On the plaza of the Concert Hall, a spectacular light show was taking place to celebrate the holiday.  Families of witches and vampires and the Predator from the Alien vs Predator movie filled the streets.  This made for quite a scene as hundreds of people dressed in plaid shirts of varying colours made their way into the venue to see the popular Swedish folk duo First Aid Kit.  The auditorium was more compact than I was expecting, which made for an intimate setting where every spot on the floor felt close to the stage. The Swedish sisters serenaded the sold-out audience with their beautiful harmonies, their voices sounding the way a great piece of art looks.  Every note stirred an emotion within me, although a level of drunkenness contributed to what I was feeling. The set passed very quickly and was a musical triumph.

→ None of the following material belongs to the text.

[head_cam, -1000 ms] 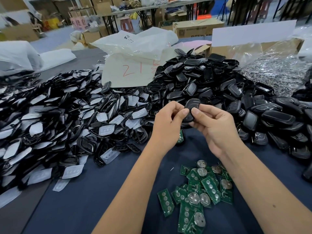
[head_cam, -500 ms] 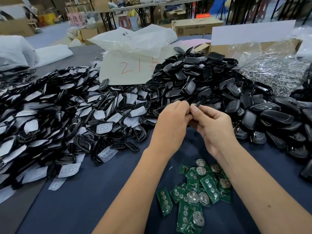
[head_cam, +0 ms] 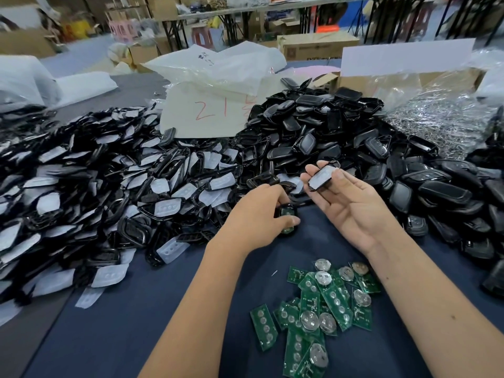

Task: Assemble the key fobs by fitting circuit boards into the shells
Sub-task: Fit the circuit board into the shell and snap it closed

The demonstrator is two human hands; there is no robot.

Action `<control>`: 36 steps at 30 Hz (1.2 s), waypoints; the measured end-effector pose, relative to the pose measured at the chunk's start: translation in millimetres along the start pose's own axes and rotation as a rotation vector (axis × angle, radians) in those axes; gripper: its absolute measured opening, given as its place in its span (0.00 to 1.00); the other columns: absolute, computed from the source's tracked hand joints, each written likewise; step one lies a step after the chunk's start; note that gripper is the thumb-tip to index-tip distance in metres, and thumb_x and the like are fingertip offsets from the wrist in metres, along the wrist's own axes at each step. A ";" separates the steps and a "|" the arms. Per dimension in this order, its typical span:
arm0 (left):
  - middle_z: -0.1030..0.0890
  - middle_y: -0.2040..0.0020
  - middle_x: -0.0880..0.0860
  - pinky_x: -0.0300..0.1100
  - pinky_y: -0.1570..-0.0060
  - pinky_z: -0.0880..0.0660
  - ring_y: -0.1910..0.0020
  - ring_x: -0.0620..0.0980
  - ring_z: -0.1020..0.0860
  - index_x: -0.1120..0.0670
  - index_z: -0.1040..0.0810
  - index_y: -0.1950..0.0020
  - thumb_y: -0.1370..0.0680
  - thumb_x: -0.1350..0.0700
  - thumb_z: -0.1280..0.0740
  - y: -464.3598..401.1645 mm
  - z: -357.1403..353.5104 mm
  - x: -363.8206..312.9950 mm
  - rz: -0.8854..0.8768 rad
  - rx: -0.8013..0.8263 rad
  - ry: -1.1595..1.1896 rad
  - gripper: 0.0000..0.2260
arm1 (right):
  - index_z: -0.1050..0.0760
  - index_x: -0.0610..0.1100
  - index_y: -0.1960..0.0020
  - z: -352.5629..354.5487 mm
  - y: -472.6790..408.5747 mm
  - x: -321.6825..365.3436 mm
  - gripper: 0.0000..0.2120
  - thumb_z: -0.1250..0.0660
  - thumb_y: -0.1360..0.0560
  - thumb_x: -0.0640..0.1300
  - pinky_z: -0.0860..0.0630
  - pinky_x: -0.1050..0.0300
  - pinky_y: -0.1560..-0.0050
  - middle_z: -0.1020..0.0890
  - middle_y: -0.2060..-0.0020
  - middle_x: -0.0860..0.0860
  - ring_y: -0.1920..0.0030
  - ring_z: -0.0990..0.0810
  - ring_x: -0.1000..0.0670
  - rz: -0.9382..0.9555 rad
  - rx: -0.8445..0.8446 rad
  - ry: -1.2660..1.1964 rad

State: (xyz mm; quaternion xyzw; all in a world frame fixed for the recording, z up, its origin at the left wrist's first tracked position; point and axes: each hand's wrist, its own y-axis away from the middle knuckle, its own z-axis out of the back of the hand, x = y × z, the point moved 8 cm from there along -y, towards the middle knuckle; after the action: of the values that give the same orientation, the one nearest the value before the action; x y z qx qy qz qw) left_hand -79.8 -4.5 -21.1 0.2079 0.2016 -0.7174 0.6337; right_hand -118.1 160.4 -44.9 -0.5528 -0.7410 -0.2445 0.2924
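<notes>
Head view: half a second ago both hands met at one black fob and pressed it together in front of the pile; now they have parted. The right hand (head_cam: 351, 205) has turned palm up, its fingers (head_cam: 313, 173) loosely curled under a shell half (head_cam: 323, 176) whose pale button pad faces the camera, the thumb lying along its near edge. The left hand (head_cam: 259, 216) has dropped to the blue counter (head_cam: 163, 309) and curls over a second shell (head_cam: 286, 214) with a green circuit board (head_cam: 287, 227) showing inside it. I judge that the two halves did not close, or were pulled apart to check the board, so this fob is not yet finished and the board probably needs seating before the halves are pressed again.

Loose boards lie in a heap (head_cam: 319, 309) near the wrists, several with round coin cells on top. Shell halves with white pads (head_cam: 109, 192) pile to the left, closed black shells (head_cam: 327, 137) behind and to the right.

How the board sits in the lower shell is hard to tell, because the left fingers cover most of it; only its near end shows. A small ring at the far tip of the right-hand shell is blurred. The silvery contents of the clear bag (head_cam: 436, 118) at far right cannot be made out, and the piles run off both sides of the frame.
</notes>
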 end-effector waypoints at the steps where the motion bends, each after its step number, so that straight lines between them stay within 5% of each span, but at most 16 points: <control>1: 0.24 0.51 0.44 0.45 0.53 0.27 0.53 0.46 0.24 0.46 0.26 0.46 0.24 0.46 0.25 -0.5 -0.3 0.1 0.003 -0.003 0.038 0.13 | 0.19 0.37 0.39 0.1 0.0 -0.3 0.14 0.34 0.21 0.41 0.17 0.49 0.41 0.15 0.39 0.39 0.36 0.17 0.39 -0.006 0.007 -0.008; 7: 0.19 0.56 0.56 0.42 0.72 0.24 0.70 0.52 0.19 0.49 0.29 0.48 0.18 0.58 0.31 1.0 7.0 5.7 0.125 -0.222 0.661 0.07 | 0.16 0.41 0.42 -3.5 1.9 -0.6 0.12 0.32 0.24 0.41 0.17 0.55 0.44 0.13 0.49 0.46 0.47 0.14 0.50 0.000 0.007 0.072; 10: 0.19 0.58 0.56 0.38 0.69 0.23 0.71 0.49 0.19 0.50 0.25 0.45 0.16 0.61 0.33 2.1 -1.0 9.7 0.238 -0.252 0.974 0.05 | 0.19 0.38 0.40 -10.4 4.8 -2.4 0.15 0.32 0.25 0.40 0.17 0.58 0.48 0.13 0.51 0.45 0.49 0.14 0.50 0.015 0.037 0.179; 13: 0.20 0.45 0.60 0.39 0.62 0.19 0.67 0.46 0.16 0.52 0.23 0.40 0.17 0.67 0.36 0.5 -6.6 14.0 0.318 -0.259 1.134 0.12 | 0.19 0.36 0.40 -15.1 7.1 -4.3 0.16 0.30 0.26 0.39 0.17 0.57 0.47 0.13 0.50 0.44 0.48 0.14 0.48 0.021 0.059 0.255; 28: 0.14 0.52 0.56 0.42 0.60 0.17 0.59 0.51 0.13 0.56 0.18 0.47 0.20 0.68 0.31 -1.3 -4.6 15.8 0.273 -0.311 1.131 0.08 | 0.17 0.35 0.42 -10.1 5.1 -5.1 0.17 0.28 0.29 0.41 0.17 0.56 0.46 0.13 0.46 0.40 0.45 0.14 0.46 0.026 0.008 0.306; 36: 0.14 0.58 0.48 0.46 0.61 0.15 0.53 0.47 0.15 0.51 0.15 0.54 0.23 0.64 0.25 3.0 7.6 -0.1 0.051 -0.412 0.723 0.08 | 0.15 0.37 0.46 -4.2 6.2 -4.9 0.16 0.24 0.32 0.43 0.16 0.57 0.51 0.12 0.49 0.40 0.48 0.13 0.45 0.072 -0.074 0.352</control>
State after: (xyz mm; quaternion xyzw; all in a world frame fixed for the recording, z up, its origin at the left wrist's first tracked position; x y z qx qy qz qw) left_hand -77.2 -9.0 -14.8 0.3201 0.5454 -0.5268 0.5680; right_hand -110.3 155.9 -45.2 -0.5382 -0.6485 -0.3541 0.4055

After the gig, I drank in the Green Room, which seemed larger than a room and would probably be more appropriately classed a hall.  The bar was decorated in keeping with the Halloween theme, and amongst the spooky monsters and bloodied figures around the place were some spirits I was interested in.  I sampled a blend of whisky from the Isle of Jura and found that it didn’t burn my throat the way a malt usually does, so I continued to order it until the bar closed.  As I was walking back to my hotel, my breath was warm with whisky, and it escaped into the frozen night air, making me feel like a mighty dragon.  It was not long after one o’clock, although I couldn’t be sure if the time had already gone back an hour to mark the end of British Summer Time.  I spilled myself into the luxuriously comfortable hotel bed and slept well into the morning.  My dreams were as silent as a conversation on the train, though the hangover was like a lion’s roar.